### Given data ###
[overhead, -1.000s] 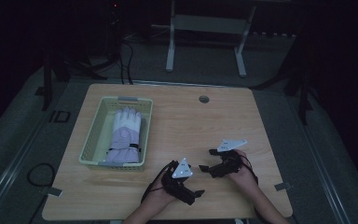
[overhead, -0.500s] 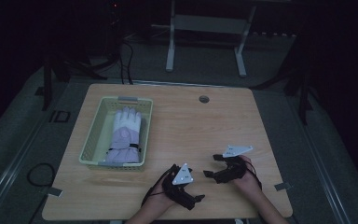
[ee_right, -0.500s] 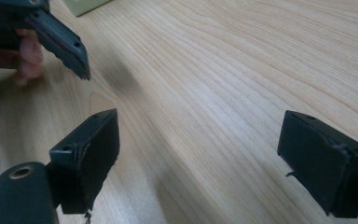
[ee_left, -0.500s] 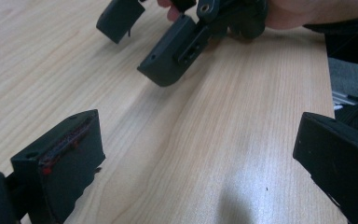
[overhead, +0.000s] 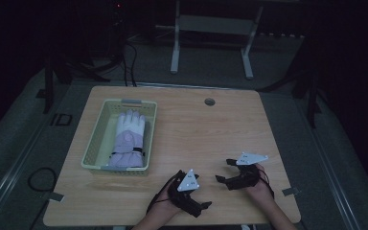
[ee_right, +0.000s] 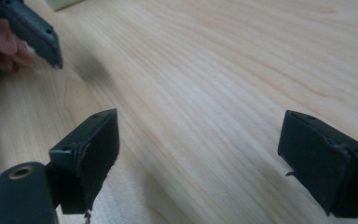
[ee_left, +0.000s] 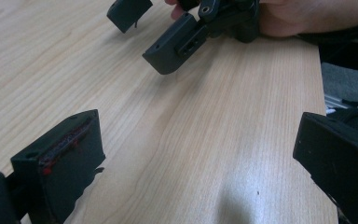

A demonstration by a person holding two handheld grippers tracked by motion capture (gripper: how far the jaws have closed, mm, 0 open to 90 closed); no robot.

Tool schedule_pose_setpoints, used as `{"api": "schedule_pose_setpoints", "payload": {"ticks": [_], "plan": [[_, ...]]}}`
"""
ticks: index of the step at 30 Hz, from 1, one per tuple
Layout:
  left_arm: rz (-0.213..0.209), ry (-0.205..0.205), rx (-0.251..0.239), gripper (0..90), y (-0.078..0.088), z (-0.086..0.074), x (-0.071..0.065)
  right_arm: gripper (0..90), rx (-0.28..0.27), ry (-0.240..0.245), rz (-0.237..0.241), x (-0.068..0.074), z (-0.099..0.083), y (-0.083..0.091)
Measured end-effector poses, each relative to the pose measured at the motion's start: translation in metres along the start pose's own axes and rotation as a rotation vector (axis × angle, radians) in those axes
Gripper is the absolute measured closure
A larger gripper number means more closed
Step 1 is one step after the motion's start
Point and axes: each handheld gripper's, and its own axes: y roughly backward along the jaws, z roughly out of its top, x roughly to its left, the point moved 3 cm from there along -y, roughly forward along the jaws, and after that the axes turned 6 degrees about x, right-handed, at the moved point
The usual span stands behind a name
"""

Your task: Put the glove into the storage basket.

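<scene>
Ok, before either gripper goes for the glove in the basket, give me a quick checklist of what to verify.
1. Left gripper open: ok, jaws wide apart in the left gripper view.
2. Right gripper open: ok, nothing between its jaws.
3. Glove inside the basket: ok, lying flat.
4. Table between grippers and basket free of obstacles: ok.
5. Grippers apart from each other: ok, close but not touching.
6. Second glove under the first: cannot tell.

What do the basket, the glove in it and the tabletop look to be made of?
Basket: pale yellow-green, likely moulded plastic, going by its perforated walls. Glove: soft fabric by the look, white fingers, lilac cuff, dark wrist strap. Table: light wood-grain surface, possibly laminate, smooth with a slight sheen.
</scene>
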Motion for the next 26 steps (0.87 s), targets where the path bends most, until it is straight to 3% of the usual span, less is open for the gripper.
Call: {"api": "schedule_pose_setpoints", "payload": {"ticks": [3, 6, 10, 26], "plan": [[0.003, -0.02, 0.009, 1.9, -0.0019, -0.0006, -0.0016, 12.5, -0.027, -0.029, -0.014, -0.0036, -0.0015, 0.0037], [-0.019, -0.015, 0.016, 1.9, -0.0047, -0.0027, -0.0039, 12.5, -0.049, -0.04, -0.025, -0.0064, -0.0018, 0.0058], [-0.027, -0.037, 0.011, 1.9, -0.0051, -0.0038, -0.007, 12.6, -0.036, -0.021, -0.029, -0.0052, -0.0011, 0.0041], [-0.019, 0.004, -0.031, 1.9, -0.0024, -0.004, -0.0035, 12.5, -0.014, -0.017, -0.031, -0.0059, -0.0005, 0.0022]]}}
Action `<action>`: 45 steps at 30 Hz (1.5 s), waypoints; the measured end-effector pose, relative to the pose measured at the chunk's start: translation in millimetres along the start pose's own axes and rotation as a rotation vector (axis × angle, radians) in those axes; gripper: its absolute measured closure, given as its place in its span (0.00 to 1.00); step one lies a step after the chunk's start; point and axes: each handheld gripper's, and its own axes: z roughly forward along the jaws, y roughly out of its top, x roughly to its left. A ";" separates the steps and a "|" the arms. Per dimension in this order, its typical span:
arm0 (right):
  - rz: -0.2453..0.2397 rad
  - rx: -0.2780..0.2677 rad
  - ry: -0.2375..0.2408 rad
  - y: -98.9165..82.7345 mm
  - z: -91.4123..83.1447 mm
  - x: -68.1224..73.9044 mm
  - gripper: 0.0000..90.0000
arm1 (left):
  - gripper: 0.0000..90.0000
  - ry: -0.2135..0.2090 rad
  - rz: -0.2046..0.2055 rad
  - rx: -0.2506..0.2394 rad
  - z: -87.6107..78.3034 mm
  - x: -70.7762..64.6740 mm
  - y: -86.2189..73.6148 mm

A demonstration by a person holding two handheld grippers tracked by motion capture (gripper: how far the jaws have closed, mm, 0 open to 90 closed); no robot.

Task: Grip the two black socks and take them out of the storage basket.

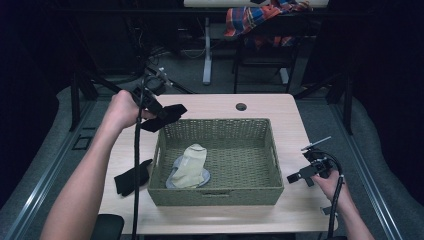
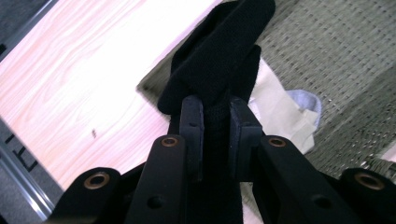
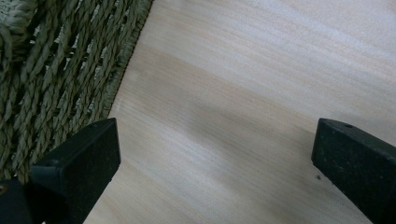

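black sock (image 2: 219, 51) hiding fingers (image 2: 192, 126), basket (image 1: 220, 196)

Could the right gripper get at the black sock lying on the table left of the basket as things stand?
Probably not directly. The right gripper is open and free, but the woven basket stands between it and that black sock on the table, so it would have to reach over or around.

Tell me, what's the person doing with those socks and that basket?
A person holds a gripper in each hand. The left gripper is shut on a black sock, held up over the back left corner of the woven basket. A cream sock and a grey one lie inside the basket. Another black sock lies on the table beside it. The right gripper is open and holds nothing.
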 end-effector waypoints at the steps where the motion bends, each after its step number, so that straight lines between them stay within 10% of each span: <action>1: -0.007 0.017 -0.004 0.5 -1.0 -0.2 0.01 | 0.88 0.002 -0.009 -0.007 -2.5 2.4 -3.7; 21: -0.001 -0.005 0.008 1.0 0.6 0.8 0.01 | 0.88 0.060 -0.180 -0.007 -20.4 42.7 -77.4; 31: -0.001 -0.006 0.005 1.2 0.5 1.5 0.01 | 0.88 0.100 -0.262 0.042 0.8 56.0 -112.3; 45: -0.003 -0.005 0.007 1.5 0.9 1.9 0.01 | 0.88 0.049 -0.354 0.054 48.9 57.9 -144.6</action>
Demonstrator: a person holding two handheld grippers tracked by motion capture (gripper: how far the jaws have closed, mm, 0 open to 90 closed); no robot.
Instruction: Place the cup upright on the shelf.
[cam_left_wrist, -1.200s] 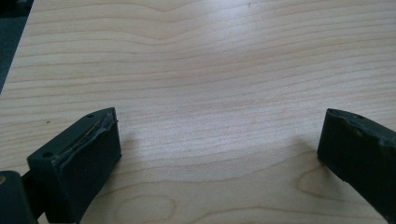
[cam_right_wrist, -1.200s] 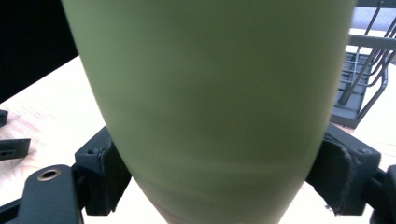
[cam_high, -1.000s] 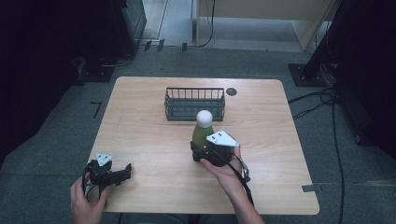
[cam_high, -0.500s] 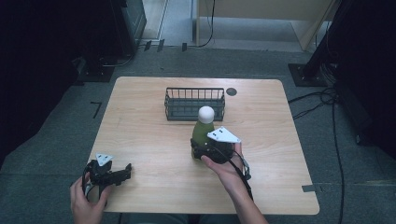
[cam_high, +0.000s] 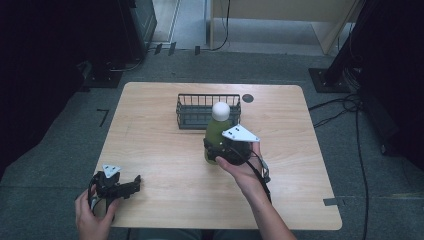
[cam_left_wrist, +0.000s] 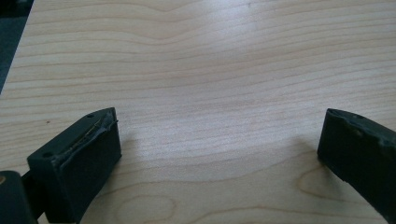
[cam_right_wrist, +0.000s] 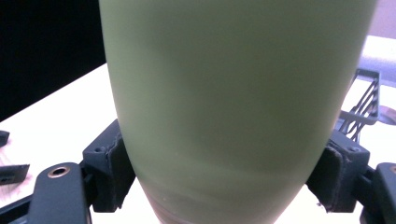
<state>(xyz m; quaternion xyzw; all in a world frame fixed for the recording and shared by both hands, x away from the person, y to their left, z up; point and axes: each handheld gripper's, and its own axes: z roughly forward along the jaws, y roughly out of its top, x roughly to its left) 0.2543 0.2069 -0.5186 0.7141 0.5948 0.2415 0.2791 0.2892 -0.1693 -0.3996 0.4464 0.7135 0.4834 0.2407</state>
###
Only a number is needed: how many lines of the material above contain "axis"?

2